▶ [Your goal]: Without the images, write out the whole listing exactly.

::: Information shown :::

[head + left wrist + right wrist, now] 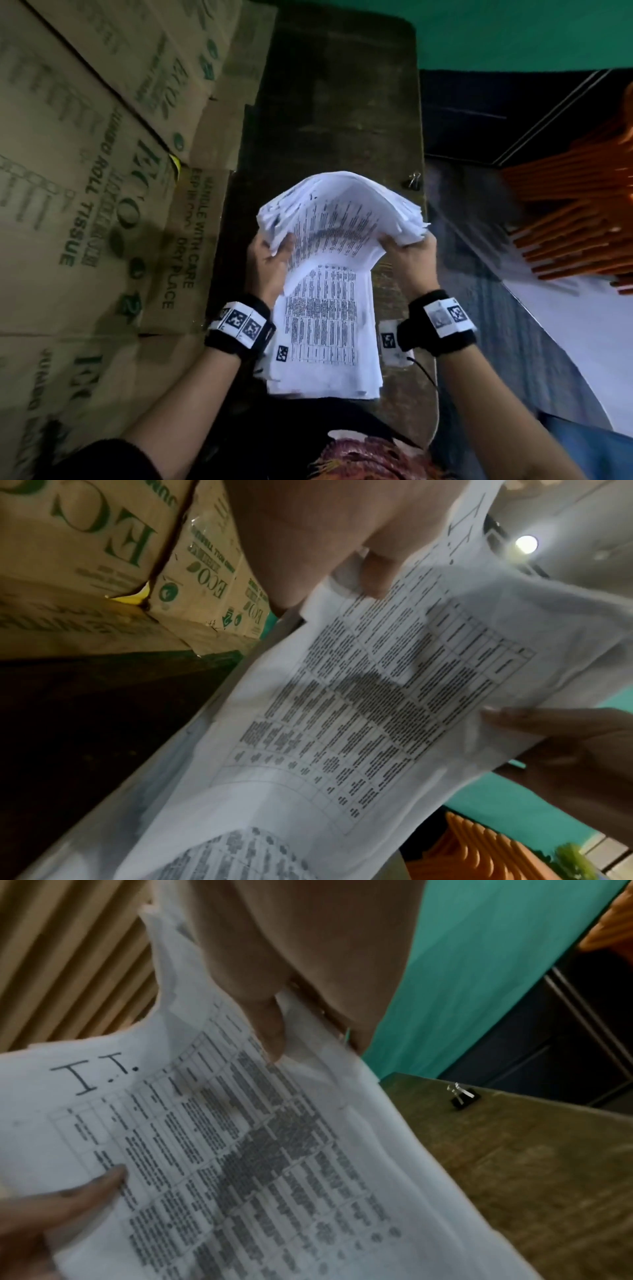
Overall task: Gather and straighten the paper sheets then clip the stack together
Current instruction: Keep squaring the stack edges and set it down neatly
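While my left hand (270,263) and right hand (409,255) pinch opposite edges, the paper stack (329,274) arches above the worktop (329,109), probably for squaring; the clip (415,180) waits nearby.

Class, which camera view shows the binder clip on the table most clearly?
The right wrist view: the binder clip sits unobstructed by the table edge, handles up. The head view shows it small, beyond the papers. The left wrist view misses it.

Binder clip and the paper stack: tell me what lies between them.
Only bare table separates the clip from the stack, seen in head and right wrist views.
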### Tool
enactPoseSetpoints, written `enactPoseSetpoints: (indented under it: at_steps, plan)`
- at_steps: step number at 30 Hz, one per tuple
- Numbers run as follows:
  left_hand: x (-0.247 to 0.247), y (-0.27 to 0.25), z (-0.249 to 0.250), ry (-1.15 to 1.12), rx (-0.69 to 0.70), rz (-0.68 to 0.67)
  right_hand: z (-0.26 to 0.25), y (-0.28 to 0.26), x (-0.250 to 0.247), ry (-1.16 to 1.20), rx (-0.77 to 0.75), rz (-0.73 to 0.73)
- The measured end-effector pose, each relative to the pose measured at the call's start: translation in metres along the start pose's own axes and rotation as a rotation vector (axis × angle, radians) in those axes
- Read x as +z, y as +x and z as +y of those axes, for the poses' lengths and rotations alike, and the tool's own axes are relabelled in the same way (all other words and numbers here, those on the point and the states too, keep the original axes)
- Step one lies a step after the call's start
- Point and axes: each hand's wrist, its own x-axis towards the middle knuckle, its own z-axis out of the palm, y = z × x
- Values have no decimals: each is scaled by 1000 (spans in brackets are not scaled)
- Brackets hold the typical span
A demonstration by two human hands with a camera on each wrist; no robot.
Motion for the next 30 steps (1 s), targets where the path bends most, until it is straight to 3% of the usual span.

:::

▶ [Response]:
[head + left wrist + right wrist, now] 
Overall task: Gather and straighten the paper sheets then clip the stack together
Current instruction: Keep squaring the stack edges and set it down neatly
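While my left hand (270,263) and right hand (409,255) pinch opposite edges, the paper stack (329,274) arches above the worktop (329,109), probably for squaring; the clip (415,180) waits nearby.

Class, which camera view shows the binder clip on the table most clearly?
The right wrist view: the binder clip sits unobstructed by the table edge, handles up. The head view shows it small, beyond the papers. The left wrist view misses it.

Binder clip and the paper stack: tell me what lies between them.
Only bare table separates the clip from the stack, seen in head and right wrist views.
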### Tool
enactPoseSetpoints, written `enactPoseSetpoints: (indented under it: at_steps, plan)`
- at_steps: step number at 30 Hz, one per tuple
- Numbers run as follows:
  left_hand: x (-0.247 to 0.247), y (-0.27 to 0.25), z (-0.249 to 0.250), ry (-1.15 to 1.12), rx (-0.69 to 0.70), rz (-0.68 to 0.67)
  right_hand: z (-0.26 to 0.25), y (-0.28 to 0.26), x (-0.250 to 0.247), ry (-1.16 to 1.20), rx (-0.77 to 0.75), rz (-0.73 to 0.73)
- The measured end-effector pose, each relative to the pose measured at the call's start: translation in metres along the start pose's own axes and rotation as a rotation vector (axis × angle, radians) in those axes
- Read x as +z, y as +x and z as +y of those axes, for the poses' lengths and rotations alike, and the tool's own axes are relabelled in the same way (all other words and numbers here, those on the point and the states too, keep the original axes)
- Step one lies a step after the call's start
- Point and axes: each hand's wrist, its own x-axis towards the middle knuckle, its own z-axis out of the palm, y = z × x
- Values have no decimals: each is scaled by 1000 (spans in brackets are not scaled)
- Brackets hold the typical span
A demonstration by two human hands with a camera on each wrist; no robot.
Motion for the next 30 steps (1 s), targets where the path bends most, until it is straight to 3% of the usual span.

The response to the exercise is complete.